Collect every line below that contains the word "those".

Collected data:
§
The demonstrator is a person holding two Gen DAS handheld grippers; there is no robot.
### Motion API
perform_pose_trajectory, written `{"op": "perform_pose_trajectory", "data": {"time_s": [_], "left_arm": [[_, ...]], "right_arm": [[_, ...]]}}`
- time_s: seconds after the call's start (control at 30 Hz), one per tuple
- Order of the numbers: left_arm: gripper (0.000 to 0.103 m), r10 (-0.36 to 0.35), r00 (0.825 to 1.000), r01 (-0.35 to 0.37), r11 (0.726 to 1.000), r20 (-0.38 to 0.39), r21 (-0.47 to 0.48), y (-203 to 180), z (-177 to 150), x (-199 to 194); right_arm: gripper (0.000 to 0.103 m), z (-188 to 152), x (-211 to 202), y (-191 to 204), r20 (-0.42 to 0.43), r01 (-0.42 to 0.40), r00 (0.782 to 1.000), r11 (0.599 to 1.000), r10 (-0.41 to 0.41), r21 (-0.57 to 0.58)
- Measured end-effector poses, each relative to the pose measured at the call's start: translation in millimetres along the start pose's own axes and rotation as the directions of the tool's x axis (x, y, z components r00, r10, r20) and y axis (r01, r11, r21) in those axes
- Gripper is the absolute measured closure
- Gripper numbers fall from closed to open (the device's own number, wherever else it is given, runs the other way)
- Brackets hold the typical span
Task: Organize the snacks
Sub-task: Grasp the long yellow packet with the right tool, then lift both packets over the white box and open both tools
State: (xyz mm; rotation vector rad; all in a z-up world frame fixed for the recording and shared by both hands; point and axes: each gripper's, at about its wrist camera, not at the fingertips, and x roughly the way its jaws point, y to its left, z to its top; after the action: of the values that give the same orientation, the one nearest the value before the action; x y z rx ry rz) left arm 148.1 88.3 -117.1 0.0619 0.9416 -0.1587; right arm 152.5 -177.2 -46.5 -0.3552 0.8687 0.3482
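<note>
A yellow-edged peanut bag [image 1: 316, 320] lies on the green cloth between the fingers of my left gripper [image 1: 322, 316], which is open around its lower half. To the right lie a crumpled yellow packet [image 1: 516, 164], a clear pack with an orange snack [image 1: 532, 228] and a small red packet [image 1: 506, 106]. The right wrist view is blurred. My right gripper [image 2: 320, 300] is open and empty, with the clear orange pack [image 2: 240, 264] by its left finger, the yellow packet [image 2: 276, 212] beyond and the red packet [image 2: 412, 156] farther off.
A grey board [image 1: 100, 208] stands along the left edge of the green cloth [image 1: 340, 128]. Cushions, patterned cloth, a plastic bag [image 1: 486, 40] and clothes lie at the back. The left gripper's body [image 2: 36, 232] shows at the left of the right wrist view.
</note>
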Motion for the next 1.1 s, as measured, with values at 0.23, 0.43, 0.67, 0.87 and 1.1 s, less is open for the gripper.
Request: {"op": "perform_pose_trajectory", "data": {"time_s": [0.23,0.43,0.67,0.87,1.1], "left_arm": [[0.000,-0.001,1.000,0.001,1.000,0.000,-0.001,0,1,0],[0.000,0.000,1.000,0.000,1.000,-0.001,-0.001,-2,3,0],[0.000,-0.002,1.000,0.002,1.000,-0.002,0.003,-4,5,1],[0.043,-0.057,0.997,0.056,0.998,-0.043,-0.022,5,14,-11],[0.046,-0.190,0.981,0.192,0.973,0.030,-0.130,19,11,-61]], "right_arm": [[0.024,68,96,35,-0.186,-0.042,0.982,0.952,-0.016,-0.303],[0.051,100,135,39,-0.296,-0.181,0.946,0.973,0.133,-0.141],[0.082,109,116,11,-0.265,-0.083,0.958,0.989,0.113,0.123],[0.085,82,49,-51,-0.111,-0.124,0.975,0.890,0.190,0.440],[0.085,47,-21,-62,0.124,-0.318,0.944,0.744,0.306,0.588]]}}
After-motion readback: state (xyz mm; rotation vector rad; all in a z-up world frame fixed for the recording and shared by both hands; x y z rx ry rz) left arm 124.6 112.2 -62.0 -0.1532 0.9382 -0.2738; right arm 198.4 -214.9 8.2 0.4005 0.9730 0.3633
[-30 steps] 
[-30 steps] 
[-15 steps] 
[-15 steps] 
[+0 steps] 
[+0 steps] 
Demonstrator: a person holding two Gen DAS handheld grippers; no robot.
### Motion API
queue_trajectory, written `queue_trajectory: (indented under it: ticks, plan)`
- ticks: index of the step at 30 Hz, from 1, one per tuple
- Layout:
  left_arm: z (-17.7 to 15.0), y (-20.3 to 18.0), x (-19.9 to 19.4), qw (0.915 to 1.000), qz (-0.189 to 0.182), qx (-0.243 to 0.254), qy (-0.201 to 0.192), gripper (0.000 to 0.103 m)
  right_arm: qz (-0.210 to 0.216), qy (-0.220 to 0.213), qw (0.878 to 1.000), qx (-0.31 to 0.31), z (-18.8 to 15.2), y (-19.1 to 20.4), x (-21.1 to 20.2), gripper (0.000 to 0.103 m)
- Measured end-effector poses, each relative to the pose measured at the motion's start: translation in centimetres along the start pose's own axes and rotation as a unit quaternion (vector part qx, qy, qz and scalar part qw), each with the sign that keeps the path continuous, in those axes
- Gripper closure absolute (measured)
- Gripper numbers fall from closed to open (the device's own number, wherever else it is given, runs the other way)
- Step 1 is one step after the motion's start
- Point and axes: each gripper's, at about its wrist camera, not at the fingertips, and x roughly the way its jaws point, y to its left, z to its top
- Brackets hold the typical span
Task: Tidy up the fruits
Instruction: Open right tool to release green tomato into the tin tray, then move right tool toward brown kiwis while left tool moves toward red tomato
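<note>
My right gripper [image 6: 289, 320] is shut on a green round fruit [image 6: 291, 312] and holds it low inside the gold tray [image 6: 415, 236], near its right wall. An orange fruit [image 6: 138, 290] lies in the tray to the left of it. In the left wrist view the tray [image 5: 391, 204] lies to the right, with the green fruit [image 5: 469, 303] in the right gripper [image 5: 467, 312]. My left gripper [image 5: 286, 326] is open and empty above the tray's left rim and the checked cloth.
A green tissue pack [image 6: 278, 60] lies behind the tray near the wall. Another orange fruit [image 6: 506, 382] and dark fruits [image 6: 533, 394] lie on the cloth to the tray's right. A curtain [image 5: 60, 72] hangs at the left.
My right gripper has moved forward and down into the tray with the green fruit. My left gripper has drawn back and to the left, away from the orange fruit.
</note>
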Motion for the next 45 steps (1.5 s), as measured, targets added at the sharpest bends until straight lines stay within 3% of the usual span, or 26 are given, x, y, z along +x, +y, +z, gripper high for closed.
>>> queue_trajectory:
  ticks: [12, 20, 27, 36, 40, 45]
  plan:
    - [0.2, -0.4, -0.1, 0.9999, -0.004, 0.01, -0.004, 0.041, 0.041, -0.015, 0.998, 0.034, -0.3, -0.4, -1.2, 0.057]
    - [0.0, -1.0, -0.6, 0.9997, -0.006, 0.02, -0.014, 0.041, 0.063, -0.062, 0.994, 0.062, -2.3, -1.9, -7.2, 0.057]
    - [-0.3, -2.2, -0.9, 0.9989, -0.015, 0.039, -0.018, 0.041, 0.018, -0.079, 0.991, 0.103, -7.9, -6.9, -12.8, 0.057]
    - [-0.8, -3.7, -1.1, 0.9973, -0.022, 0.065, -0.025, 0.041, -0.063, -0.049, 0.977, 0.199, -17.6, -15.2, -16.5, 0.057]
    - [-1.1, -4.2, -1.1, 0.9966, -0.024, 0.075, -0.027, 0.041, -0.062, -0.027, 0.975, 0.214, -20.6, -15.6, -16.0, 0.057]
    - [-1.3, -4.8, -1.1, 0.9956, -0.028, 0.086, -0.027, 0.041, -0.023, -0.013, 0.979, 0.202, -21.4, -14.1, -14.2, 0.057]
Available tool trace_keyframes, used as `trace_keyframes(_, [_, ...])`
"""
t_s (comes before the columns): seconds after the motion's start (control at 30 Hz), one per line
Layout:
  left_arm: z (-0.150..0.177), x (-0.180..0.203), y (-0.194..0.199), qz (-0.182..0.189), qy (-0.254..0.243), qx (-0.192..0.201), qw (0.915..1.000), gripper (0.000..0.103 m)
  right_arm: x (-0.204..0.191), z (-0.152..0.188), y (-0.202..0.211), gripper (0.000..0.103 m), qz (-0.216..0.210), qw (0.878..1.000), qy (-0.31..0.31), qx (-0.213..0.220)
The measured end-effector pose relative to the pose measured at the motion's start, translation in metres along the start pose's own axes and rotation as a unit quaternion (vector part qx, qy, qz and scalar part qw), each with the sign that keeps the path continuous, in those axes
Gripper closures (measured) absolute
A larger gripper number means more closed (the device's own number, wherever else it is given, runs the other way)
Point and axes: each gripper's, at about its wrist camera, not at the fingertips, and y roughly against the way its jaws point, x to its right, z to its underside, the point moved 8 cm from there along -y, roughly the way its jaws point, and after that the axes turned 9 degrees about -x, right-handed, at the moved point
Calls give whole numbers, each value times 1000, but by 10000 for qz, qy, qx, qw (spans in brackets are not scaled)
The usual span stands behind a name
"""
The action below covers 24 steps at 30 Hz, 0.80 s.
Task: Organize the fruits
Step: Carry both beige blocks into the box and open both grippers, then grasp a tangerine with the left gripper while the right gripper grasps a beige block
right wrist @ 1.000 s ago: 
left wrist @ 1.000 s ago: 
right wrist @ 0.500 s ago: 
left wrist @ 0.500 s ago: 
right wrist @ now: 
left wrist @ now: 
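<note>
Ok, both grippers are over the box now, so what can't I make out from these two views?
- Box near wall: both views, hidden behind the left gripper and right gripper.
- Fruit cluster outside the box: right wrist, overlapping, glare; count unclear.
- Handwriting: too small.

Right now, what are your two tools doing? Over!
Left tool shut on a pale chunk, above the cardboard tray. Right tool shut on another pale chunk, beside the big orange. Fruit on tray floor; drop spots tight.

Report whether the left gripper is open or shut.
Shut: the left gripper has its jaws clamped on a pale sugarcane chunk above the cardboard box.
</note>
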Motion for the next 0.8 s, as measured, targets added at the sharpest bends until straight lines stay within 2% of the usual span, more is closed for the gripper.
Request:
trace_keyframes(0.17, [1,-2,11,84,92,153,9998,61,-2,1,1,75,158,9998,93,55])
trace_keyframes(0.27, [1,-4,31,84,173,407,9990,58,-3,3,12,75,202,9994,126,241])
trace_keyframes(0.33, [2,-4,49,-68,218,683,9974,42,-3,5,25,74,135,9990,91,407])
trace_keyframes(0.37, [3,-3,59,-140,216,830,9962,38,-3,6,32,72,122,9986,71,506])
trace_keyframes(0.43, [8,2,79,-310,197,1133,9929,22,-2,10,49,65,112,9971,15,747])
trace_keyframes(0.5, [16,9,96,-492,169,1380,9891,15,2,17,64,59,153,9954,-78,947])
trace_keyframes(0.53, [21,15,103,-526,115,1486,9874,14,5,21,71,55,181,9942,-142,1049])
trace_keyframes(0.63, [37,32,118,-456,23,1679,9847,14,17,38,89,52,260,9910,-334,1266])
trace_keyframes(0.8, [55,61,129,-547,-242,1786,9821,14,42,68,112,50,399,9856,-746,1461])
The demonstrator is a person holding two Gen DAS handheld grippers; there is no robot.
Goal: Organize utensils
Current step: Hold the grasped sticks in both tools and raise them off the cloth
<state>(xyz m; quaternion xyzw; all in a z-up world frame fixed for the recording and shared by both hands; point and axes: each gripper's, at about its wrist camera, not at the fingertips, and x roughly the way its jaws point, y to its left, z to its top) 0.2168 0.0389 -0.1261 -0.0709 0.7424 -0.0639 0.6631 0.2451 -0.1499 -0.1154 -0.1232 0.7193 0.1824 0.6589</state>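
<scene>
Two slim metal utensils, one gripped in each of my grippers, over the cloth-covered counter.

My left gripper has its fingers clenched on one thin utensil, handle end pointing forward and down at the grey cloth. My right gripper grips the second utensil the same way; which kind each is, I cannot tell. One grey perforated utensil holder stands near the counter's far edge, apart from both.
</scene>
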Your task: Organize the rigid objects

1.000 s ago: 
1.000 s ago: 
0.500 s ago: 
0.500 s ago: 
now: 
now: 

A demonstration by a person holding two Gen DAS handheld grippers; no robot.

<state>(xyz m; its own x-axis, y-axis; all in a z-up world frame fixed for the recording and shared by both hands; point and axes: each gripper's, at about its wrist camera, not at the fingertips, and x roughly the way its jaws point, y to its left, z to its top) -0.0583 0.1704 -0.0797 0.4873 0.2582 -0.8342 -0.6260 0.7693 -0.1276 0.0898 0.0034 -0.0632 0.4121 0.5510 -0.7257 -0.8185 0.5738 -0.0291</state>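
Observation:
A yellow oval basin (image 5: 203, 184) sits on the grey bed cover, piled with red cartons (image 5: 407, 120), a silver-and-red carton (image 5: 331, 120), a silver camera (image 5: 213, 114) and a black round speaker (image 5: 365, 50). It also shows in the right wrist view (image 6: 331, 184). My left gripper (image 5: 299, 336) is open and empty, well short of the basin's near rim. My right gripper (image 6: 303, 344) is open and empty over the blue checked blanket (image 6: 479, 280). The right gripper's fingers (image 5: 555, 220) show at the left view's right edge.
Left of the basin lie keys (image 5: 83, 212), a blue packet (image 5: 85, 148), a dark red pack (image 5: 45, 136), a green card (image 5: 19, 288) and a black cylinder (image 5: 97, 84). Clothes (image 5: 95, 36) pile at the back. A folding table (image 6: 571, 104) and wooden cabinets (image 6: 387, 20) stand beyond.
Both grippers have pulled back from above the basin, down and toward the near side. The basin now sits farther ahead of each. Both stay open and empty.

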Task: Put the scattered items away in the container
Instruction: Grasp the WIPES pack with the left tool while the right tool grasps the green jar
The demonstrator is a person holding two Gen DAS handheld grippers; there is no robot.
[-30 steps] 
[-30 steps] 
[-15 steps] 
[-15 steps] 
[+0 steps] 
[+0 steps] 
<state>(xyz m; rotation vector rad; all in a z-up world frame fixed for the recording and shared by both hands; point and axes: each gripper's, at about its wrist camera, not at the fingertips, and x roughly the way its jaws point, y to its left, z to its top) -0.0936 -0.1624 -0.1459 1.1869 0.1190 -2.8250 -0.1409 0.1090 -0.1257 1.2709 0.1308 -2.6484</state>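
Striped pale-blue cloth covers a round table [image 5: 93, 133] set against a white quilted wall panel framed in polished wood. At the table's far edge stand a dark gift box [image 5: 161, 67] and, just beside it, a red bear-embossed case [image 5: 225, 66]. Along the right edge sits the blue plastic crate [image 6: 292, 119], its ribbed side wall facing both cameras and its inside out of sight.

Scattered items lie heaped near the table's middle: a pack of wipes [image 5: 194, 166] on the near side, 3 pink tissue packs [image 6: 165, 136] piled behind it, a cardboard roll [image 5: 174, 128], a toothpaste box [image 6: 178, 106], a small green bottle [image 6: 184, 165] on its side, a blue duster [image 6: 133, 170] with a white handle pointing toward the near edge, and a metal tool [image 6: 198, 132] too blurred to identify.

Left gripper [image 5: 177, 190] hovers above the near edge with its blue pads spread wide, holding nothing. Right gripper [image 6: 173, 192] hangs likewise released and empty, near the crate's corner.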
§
## RESPONSE AREA
- Measured end-effector poses, each relative to the pose measured at the call's start: translation in millimetres along the start pose's own axes and rotation as the directions of the tool's x axis (x, y, z components r00, r10, r20) and y axis (r01, r11, r21) in those axes
- Measured end-effector poses, each relative to the pose measured at the motion's start: translation in centimetres along the start pose's own axes and rotation as a unit quaternion (vector part qx, qy, qz and scalar part qw), each with the sign that keeps the path continuous, in those axes
The measured end-effector pose relative to the pose measured at the motion's start, translation in metres along the start pose's own axes and rotation as a unit quaternion (vector part qx, qy, qz and scalar part qw), each with the sign that keeps the path continuous, in those axes

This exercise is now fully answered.